In most cases, employment verification fees are pass-through fees. They are not an expense to the background check company. When no one gives direction, there is no incentive for the background check company to optimize cost.

The leverage point almost no one uses

Employers can dictate how employment verifications are routed without changing their background check company, contracts, or workflows.

HR can instruct the background check company to route employment verifications through a preferred source first. If a verification cannot be completed that way, the existing process becomes the fallback.

That one instruction is often enough to reduce employment verification costs by 50 to 70 percent.

Nothing operational changes.
Nothing compliance-related changes.
The background check company stays the same.

Only the routing changes.

Why MyEmployment is built for that first route

MyEmployment provides a flat $29 verification with our no hit / no fee guarantee.

But the bigger point is how the system completes verifications reliably without forcing employees into a single brittle workflow.

MyEmployment has over 300,000 employer API connections and integrations with 85 of the nation’s largest HRIS and payroll systems. Those connections help, but they are not the only driver of completion.

The higher completion rate comes from a dual-path, triangulated workflow designed to remove the biggest failure point in consumer-permissioned models: requiring employees to remember payroll credentials.

Most competitors rely heavily on payroll logins. That produces 20 to 30 percent completion rates because people do not remember payroll usernames or passwords, especially for past employers. In reality, most employees set up direct deposit once and never log in again.



MyEmployment works differently.

Applicants can complete verifications using a bank account connection alone, because payroll deposits are a primary source of truth for employment and income. The system analyzes deposit source, frequency, continuity, and employer identifiers to verify employment directly from primary data.

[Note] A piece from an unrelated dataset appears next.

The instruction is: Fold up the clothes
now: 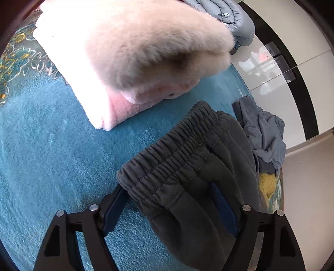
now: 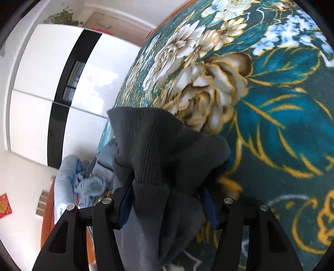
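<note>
Sweatpants: the dark grey sweatpants (image 1: 187, 166) hang between the two grippers above the bed, held at both ends. In the left wrist view the gathered elastic waistband (image 1: 167, 150) runs up and to the right from the fingers, and the fabric drops in folds below it.
Cuff: in the right wrist view the ribbed cuff (image 2: 158, 141) fans out above the fingers, with smooth fleece bunched beneath it.
Left gripper: the left gripper (image 1: 173, 208) is closed on the sweatpants just below the waistband; its blue pads (image 1: 113, 208) sit on either side of the thick fabric.
Right gripper: the right gripper (image 2: 167, 204) is clamped on the sweatpants at the base of the ribbed cuff, the cloth filling the gap between its fingers.
Bedspread: a teal bedspread (image 1: 52, 156) lies under everything; plain plush in the left wrist view, large cream and gold flowers (image 2: 204, 87) in the right wrist view.
Pink fleece: a folded pink fleece garment (image 1: 129, 56) rests on the bedspread beyond the waistband, apart from it.
Other clothes: a crumpled grey-blue garment (image 1: 265, 133) lies at the bed's edge just beside the sweatpants; a grey padded jacket (image 1: 229, 14) lies behind the pink fleece.
Wardrobe: a glossy white wardrobe (image 2: 31, 83) with black strips stands past the bed.
</note>
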`<action>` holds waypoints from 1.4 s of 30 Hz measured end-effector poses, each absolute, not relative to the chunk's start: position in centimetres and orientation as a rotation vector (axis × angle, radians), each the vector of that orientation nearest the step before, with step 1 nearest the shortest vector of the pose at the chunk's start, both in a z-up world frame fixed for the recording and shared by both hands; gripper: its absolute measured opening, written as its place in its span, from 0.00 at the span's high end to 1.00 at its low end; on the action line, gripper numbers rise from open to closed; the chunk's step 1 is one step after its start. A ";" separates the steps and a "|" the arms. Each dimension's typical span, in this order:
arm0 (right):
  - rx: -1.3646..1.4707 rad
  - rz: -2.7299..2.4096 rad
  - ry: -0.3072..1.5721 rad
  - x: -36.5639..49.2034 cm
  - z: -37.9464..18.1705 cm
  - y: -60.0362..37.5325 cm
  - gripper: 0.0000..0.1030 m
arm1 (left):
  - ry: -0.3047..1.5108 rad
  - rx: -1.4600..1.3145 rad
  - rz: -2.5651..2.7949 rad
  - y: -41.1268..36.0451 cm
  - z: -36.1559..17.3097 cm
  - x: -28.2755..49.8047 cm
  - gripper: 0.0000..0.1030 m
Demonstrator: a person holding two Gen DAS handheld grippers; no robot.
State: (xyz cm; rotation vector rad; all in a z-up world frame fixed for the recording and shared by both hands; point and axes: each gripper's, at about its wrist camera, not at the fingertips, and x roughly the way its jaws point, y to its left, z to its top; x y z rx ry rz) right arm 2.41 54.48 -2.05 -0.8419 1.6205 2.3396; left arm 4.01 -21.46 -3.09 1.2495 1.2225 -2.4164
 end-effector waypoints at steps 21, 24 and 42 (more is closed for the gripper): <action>-0.750 2.501 1.492 18.4 2.2 53.2 0.75 | 1.270 1.406 -2.498 -24.5 -1.7 10.3 0.65; -0.750 2.416 1.551 20.1 0.1 53.0 0.75 | 1.291 1.410 -2.490 -24.3 -2.4 11.0 0.65; -1.065 2.879 -0.326 11.1 8.2 14.1 0.72 | 1.115 1.358 -2.671 -23.4 -0.8 11.6 0.63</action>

If a bank connection is not sufficient, the system routes the applicant to the next best option:

  • Employer search using known identifiers
  • Payroll provider connection using flexible identifiers
  • Additional direct-source connections if needed

Key points that matter to CFOs and compliance teams:

  • This is not paystub or tax document uploads
  • Credentials are not stored
  • Verification is completed directly from primary sources
  • Fewer required steps equals higher completion

The practical outcome is simple. When your background check company routes verifications through MyEmployment first, you are typically replacing high-cost pass-through verifications with a flat $29 outcome when the verification completes. If it cannot complete, the old process remains as the fallback.

The secondary point CFOs tend to overlook

CFOs look at this category as spend. That is the right starting point.

But remember, CFOs are employees too.

Employment and income data gets accessed during mortgages, rentals, and credit decisions. In traditional systems, employees often have limited visibility into when their data is accessed and by whom.

MyEmployment is designed to bring employees back into the loop with real-time awareness and control. Employees can be notified at the time of request and can approve or deny requests, or set global preferences. For example, always allow mortgage companies, always deny debt collection related requests.

This is not the primary reason CFOs start the conversation. But it is often the reason they stick with the decision once they internalize it.

The email that actually moves this forward

Here is a simple email several executives have used to implement routing without disruption.

Subject: Employment verification routing trial

Dear [Background Check Company Contact],

We have had discussions with a company called MyEmployment that offers employment verification coverage across more than 300,000 employer API connections and integrations with 85 of the nation’s largest HRIS and payroll systems.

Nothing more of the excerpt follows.